Copycat Pizza Hut Breadsticks
Prep time: 20 min Cook time: 12 min Servings: 4
Pizza Hut breadsticks have been the unsung hero of pizza night since the early ’90s. Soft, pillowy, and drenched in garlic butter with a dusting of Parmesan, they disappear from the box before anyone touches the actual pizza. The appeal is the texture — not crunchy like Italian breadsticks and not dense like dinner rolls. They land in a perfect middle ground that makes them impossible to stop eating.
This recipe produces a batch of 12 breadsticks that taste identical to what comes in that signature rectangular box. The dough is simple and forgiving, the shaping requires zero skill, and the garlic butter topping is where all the magic happens. Start to finish, you’re looking at just over an hour including rise time.
Why Make It at Home?
An order of breadsticks from Pizza Hut costs $6-7. You get five sticks and a small cup of marinara. This recipe makes 12 breadsticks for roughly $2 in ingredients, plus whatever marinara you have on hand. That’s more than double the food for less than a third of the price.
If you’re feeding a crowd on game day or hosting a pizza party, making two or three batches costs less than a single restaurant order. The dough scales easily and the oven time stays the same since each batch fits on one sheet pan.
What Makes Pizza Hut’s Breadsticks So Good
The softness comes from the dough hydration and the sugar. Pizza Hut uses a slightly sweet, high-moisture dough that stays tender even after it cools. The sugar feeds the yeast for a better rise and promotes browning on the surface, giving the breadsticks that faint golden color without any crunch.
Baking the breadsticks touching each other is the technique that keeps the sides soft. Only the top and bottom develop any firmness, while the sides stay almost steamed from the moisture of adjacent dough. When you pull them apart, you get that satisfying tear with a cloud-soft interior.
The garlic butter finish is non-negotiable. Pizza Hut brushes their breadsticks with a seasoned butter that includes garlic, a touch of onion, and Parmesan. The butter soaks into the hot surface and creates a thin, flavorful crust that glistens under the lights. It’s the first thing you taste, and it’s the reason these breadsticks are addictive.
Tips & Variations
- Don’t over-knead. Six minutes is plenty. Over-kneading develops too much gluten and gives you a chewy, tough breadstick instead of a soft one.
- Keep them touching. Resist the urge to space the strips apart. The contact between strips is what creates the signature soft sides.
- Add cheese inside. Press a thin line of shredded mozzarella down the center of each strip before baking for a cheesy breadstick variation.

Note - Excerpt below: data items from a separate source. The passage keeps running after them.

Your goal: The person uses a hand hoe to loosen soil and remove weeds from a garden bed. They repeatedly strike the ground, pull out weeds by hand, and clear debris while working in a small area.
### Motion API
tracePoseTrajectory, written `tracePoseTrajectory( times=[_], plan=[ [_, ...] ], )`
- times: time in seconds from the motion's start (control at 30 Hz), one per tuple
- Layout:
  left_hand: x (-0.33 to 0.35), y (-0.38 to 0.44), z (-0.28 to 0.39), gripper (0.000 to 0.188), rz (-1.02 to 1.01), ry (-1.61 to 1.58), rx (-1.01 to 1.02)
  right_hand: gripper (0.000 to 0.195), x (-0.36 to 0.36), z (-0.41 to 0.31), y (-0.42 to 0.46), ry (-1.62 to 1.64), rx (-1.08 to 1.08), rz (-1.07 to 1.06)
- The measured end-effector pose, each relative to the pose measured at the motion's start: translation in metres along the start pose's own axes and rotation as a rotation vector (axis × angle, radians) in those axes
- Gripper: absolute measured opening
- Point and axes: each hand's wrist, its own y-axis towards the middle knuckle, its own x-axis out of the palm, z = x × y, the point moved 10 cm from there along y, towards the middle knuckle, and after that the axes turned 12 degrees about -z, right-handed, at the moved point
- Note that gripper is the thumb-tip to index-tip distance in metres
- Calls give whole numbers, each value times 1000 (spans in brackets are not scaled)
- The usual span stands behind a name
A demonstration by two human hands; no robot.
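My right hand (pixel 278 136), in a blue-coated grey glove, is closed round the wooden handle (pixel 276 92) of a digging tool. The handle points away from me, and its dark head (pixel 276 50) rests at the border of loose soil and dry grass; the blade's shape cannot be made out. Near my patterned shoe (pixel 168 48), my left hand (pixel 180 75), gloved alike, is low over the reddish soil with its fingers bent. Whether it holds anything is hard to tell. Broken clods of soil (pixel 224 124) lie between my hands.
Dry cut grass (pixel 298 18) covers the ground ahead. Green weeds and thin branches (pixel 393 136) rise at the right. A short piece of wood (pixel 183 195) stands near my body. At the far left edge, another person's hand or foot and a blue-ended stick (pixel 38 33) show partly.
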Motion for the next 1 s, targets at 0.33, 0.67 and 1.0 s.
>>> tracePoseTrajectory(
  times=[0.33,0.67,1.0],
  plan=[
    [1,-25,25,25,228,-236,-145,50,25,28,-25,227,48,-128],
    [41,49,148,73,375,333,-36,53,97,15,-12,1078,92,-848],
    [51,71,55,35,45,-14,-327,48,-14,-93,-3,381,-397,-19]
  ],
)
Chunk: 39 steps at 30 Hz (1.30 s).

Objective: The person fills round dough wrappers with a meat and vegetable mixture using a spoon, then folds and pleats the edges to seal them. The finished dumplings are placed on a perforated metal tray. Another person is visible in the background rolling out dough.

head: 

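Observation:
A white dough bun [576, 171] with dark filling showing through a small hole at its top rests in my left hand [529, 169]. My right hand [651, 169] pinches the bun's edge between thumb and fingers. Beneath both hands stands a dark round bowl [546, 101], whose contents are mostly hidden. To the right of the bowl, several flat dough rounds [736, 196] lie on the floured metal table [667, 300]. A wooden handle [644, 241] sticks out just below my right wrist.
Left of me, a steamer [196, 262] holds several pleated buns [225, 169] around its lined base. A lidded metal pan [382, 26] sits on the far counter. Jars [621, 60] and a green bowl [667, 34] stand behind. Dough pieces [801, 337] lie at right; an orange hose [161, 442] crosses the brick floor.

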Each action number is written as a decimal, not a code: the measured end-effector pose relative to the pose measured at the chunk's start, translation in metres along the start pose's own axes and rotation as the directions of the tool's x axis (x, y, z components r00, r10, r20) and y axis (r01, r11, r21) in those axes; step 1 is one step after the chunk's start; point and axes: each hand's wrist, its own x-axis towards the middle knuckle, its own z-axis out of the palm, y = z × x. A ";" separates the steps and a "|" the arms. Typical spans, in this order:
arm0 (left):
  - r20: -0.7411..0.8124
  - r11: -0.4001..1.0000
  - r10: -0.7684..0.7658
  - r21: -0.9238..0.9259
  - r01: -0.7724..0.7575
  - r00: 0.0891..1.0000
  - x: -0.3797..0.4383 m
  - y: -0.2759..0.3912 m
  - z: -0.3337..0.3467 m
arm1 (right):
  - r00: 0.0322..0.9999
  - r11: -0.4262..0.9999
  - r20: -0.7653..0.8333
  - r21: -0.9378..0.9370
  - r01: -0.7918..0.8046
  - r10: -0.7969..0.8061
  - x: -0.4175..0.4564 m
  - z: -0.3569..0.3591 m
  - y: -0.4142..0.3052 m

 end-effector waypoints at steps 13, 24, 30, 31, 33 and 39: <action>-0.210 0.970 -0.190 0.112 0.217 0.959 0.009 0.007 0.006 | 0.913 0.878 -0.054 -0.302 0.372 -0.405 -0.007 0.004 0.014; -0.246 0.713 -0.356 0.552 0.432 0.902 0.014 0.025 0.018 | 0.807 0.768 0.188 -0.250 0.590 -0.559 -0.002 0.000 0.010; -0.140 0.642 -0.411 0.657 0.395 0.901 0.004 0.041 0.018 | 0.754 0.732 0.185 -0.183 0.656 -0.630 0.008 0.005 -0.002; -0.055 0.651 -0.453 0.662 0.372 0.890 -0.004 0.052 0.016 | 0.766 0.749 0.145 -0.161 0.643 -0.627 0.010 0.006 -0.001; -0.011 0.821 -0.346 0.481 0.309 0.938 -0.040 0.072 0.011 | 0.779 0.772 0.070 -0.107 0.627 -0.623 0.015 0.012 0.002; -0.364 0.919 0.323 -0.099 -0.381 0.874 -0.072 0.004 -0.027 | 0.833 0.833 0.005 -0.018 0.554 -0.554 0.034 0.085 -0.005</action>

- Make a sweet version. Skip the garlic butter and brush with cinnamon sugar butter instead. Pizza Hut used to sell cinnamon sticks made the exact same way.
- Use a stand mixer. If you have a stand mixer with a dough hook, let it do the kneading on medium speed for 5 minutes. Same result with less effort.
Storage & Reheating
Breadsticks are best fresh but store fine for 2 days at room temperature in a sealed bag or airtight container. They’ll soften further as they sit, which isn’t necessarily a bad thing.
Reheat in a 350F oven for 5-6 minutes. Brush with a little extra melted butter before reheating to restore moisture and that glossy finish. The microwave works in a pinch — 15-20 seconds wrapped in a damp paper towel — but the oven gives better results. You can also freeze unbaked breadstick dough after shaping. Wrap the whole sheet tightly in plastic, freeze, and bake directly from frozen at 450F for 14-16 minutes. Brush with garlic butter as soon as they come out.